The United States of America is in the crapper right now. The economy is going down the drain. President Barack Obama is trying his best but he can't do it alone. Not with short-sighted Republicans and weak-willed Democrats dogging him left and right. Sociopaths in high places don't want things to get better. Tuition rates are skyrocketing at colleges and universities nationwide. Families are being torn apart by the financial pressures couples are experiencing. And I don't know if it's because they need someone to blame for their troubles but Hate Groups are really on the rise. The ordinary American person is getting in touch with his or her inner Racist.

The Hate Groups are multiplying like locusts. They're targeting Black people, Asians, Hispanics, Middle-Easterners and finally, Gays and Lesbians. These haters are everywhere. And they hate the smart, educated and successful Black person most of all. Especially when that person is male. You can't trust anyone these days. When most people think of a Racist, they envision a bearded White man from someplace like the Deep South waving a Confederate flag and talking about the Good Old Days. I know better. I know the most dangerous Racist of them all isn't a gun-toting Redneck but a pretty, smart and well-educated young White female who secretly despises non-Caucasians. Such a person is above suspicion as far as most people are concerned. I happen to know better. I know a two-legged viper when I see one. I watch my back. Always.

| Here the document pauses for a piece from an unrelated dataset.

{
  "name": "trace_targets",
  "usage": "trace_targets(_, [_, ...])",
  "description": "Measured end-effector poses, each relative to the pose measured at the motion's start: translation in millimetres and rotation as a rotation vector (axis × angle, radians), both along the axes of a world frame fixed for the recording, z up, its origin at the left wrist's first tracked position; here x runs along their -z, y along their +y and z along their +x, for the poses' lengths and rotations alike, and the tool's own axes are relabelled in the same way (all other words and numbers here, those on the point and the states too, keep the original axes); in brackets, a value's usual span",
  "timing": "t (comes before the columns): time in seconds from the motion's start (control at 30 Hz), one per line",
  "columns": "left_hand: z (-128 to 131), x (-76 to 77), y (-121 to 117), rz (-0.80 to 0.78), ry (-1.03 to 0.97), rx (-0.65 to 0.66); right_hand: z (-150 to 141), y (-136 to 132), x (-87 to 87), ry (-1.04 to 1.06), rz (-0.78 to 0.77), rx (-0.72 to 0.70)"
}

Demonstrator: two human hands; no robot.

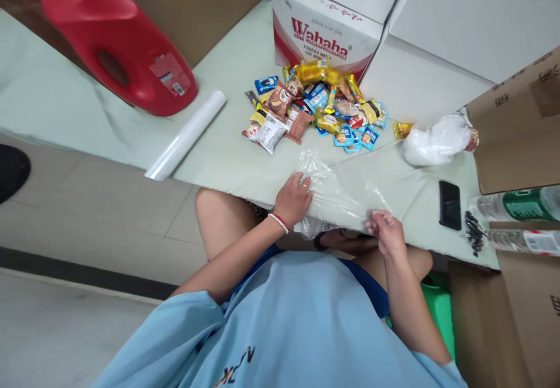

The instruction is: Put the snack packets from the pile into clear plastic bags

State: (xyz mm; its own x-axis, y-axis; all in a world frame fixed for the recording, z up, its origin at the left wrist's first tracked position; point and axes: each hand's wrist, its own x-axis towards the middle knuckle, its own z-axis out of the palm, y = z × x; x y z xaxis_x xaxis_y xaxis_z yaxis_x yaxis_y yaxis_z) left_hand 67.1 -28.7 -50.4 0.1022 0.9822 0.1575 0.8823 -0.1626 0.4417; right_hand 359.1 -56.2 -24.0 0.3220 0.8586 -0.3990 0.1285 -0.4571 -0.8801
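Observation:
A thin, clear plastic bag [336, 198] lies crumpled and partly spread at the table's front edge, its near part hanging over. My left hand [292, 200], with a beaded bracelet at the wrist, has its fingers curled onto the bag's left side. At the bag's right corner, my right hand [388, 231] pinches the film between thumb and fingers. Just beyond the bag is a loose pile of small wrapped snacks [312, 105] in brown, yellow, blue and white packets. Neither hand touches the pile.
Left of the pile lie a white roll [186, 136] and a big red jug [126, 49]. A Wahaba-printed carton [326, 29] stands behind. To the right are a filled white plastic bag [437, 140], a black phone [450, 205], plastic bottles [516, 204] and a cardboard box [516, 125].

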Motion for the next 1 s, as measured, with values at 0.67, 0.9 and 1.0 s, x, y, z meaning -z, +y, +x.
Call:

I am living in a hostile world and I'm surrounded by enemies. Male or female, Black or White, Straight or Gay. A threat can come from anywhere. This is my reality as a college-educated Black male living in America. In a few months, I will have my Master's degree in Business Administration. And possibly a solid job waiting for me. My Paula still has two years of undergraduate work to complete, and then she has to get into Business School. Life isn't going to be easy for us. We're going to have to work really hard just to survive as a couple in the financial mess affecting everybody's lives nowadays. Calculating our every move carefully because this world won't hand us a second chance. I think we can make it, though. We're descended from the Sons and Daughters of Mother Africa, a remarkably resilient bunch. Wish us luck. Peace.